## INSTRUCTIONS FOR THE TASK
Return the data below exactly, stopping after the line with "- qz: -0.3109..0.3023".
════
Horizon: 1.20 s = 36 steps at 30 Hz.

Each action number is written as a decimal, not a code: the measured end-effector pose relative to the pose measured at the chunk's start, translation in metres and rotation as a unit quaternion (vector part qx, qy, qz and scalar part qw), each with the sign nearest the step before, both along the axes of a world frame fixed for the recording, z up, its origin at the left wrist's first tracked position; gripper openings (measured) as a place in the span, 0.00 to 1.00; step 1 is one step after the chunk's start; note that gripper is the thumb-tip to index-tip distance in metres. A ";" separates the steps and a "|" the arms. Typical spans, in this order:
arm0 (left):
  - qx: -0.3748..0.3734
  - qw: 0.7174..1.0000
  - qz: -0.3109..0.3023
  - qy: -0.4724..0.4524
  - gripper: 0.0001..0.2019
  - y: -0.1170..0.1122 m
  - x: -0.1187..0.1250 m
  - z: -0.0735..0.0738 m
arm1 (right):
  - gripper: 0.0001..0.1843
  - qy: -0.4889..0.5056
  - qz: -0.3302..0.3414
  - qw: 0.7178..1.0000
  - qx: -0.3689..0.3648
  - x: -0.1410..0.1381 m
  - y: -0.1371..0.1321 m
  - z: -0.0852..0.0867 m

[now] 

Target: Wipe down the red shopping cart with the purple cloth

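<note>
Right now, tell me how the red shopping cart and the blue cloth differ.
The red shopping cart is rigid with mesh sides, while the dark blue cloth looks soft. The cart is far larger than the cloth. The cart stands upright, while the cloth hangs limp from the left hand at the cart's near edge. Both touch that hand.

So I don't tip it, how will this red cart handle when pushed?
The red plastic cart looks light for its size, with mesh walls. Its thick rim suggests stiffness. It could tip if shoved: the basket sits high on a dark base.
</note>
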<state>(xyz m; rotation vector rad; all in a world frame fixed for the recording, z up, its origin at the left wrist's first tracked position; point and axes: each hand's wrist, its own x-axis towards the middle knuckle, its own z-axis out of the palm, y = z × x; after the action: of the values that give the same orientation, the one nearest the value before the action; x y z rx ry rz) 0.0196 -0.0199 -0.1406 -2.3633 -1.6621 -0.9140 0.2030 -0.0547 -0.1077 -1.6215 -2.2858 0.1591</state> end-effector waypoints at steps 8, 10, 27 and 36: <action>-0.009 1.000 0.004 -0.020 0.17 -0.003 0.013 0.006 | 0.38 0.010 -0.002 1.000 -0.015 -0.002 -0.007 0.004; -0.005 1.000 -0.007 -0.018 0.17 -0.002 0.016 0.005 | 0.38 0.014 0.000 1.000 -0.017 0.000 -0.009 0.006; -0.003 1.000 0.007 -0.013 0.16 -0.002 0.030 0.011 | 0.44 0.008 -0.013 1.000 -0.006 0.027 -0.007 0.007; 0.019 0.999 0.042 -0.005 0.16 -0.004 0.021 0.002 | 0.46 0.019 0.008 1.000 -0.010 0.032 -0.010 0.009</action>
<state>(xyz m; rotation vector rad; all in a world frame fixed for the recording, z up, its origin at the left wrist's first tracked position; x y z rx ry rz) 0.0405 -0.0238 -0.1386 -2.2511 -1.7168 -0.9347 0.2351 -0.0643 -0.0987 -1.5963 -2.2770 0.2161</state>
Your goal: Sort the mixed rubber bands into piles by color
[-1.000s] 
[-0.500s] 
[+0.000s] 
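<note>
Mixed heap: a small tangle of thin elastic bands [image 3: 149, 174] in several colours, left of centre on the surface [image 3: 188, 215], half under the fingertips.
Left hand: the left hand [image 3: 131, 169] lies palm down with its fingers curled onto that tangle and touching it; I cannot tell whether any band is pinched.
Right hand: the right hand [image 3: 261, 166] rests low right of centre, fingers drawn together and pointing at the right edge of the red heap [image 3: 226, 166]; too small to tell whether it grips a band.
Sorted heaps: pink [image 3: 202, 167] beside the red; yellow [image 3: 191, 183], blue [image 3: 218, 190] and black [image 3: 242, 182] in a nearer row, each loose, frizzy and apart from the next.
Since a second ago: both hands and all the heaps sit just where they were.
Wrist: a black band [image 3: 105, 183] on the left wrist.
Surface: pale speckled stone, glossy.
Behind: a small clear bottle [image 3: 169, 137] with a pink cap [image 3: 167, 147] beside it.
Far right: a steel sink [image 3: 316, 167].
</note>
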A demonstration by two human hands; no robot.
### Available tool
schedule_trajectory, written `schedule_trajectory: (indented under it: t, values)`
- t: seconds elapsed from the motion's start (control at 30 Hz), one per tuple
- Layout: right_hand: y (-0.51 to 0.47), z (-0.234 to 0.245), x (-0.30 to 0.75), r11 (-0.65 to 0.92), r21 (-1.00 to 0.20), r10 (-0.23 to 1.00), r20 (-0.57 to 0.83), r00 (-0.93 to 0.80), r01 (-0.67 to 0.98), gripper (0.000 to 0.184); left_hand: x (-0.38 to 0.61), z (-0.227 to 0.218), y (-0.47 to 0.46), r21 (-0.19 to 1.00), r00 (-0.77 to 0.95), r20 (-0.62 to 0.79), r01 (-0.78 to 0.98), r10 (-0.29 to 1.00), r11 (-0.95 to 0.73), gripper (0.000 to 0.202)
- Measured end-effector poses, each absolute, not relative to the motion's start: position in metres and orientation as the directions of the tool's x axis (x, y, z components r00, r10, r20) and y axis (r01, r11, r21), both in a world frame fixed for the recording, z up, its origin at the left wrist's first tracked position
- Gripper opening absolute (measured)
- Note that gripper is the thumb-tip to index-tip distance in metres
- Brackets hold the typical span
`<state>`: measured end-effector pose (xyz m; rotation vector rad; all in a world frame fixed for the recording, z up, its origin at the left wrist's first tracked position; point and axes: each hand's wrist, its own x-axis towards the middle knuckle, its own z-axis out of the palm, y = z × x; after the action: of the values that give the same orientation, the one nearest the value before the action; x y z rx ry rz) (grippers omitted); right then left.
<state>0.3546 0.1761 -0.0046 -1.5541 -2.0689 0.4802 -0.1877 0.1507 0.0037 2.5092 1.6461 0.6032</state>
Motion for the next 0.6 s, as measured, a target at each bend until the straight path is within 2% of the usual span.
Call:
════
## RESULT OF THE EXERCISE
Horizon: 1.20 s = 36 steps at 30 Hz.

Each action number is written as a decimal, not a code: the measured end-effector pose relative to the pose measured at the chunk's start, translation in metres and rotation as a unit quaternion (vector part qx, qy, qz and scalar part qw), each with the sign nearest the step before, both along the axes of a world frame fixed for the recording, z up, its origin at the left wrist's first tracked position; gripper openings (measured) as a place in the span, 0.00 to 1.00; step 1 is one step after the chunk's start; note that gripper is the thumb-tip to index-tip distance in metres. A ";" separates the steps and a "|" the arms. Typical spans, in this order:
arm0 (left):
  - qx: -0.3748..0.3734
  - qw: 0.7174..1.0000
  - qz: -0.3109..0.3023

Nothing more is needed for this answer.